His lips gave a small lift. “I’ll explain later.”
“Okay. But he won’t be hurt, will he? I know what he did was wrong, but he’s still my dad.”
Jonas cupped her cheek, and she closed her eyes at the feeling of safety this man gave her. “Clara, he’ll be treated fairly, but he will receive the justice he deserves.”
She stared at him, acknowledging the quiet finality in his tone, then at her father’s slumped figure, her mother’s vacant eyes. A weight pressed down hard in her chest until she could barely breathe.
Jonas bent his head, his breath warm against her temple. “You’re not alone in this,” he whispered.
And she believed him.

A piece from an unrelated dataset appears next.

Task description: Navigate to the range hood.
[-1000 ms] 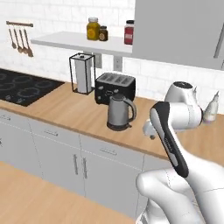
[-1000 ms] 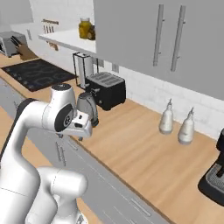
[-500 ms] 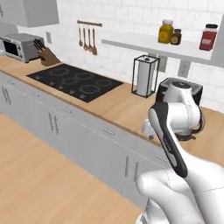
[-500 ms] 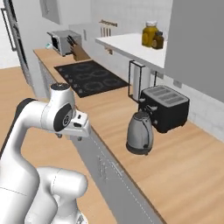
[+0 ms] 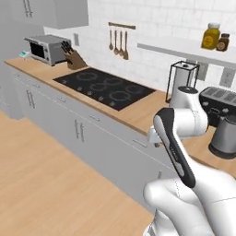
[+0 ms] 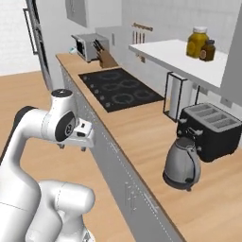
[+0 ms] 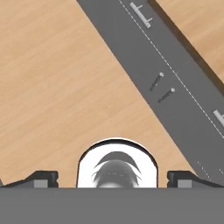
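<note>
So the hand [image 7: 113, 177] is just hanging there doing nothing. Its two finger tips [image 7: 41, 177] sit wide apart with nothing between them, so it's spread open and carrying nothing. It's tucked in close to the robot's own body, pointing down at the wooden floor [image 7: 57, 78], with the grey cabinet fronts [image 7: 175, 74] running past beside it.

Further out, the desk [image 5: 138, 115] runs along the wall. Nearest the arm are a kettle [image 6: 182, 163] and a black toaster [image 6: 210, 130], with a paper towel holder [image 5: 182, 80] just behind them. Past that comes the flat black cooktop [image 5: 103, 87], set into the desk. A rail of utensils [image 5: 117, 39] hangs on the tiles behind it. At the far end are a knife block [image 5: 76, 60] and a microwave [image 5: 44, 48].

As for the range hood, I can't pin it down myself. My guess is it's on the wall straight above the cooktop, higher up than I'm looking.

This looks like the driving part, roughly mid-way I'd say. The robot is down at the kettle end, not yet square with the cooktop. The next move is probably all base work: roll along the desk toward the cooktop and stop facing it. The arm can stay folded, no grabbing needed.
</note>
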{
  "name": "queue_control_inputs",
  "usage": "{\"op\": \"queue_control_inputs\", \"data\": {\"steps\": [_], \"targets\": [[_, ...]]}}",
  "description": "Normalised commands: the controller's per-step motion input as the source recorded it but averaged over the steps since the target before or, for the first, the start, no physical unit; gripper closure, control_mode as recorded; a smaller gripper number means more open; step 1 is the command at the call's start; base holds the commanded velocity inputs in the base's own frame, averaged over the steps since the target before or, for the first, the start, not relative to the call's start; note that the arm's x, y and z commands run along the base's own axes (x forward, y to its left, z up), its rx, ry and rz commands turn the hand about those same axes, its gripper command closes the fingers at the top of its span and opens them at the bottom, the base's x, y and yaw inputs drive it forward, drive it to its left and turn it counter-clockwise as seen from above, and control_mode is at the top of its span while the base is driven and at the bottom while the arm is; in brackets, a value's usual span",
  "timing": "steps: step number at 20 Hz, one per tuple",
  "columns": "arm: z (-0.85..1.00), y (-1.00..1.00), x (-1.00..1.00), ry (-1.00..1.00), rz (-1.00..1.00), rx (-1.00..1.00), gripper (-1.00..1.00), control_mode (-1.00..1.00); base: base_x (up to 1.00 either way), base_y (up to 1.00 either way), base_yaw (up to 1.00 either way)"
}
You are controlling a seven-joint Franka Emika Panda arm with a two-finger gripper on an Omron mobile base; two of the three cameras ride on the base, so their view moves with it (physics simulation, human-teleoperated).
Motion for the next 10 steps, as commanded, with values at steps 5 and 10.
{"op": "queue_control_inputs", "data": {"steps": [5,10], "targets": [[0.0,0.0,0.0,0.0,0.0,0.0,-1.0,1.0,0.56,0.53,-0.39],[0.0,0.0,0.0,0.0,0.0,0.0,-1.0,1.0,0.73,0.89,-0.4]]}}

Even as her world fell apart, even as she stared at the ruin of her family, she believed him.
Valentina came in with Monty and Scout at her heels, the dogs instantly alert to the tension in the room. Monty nosed at her knee, whining softly, and Clara let out a broken laugh, burying her fingers in his fur.
The tears came then, sudden and hot, spilling over as the dogs pressed close. Jonas held her while she cried, while the team orchestrated the aftermath like a machine around them, packing evidence, securing bodies, setting the next chain of movements in place.
It was chaos. It was order. And in the middle of it, she knew something had shifted.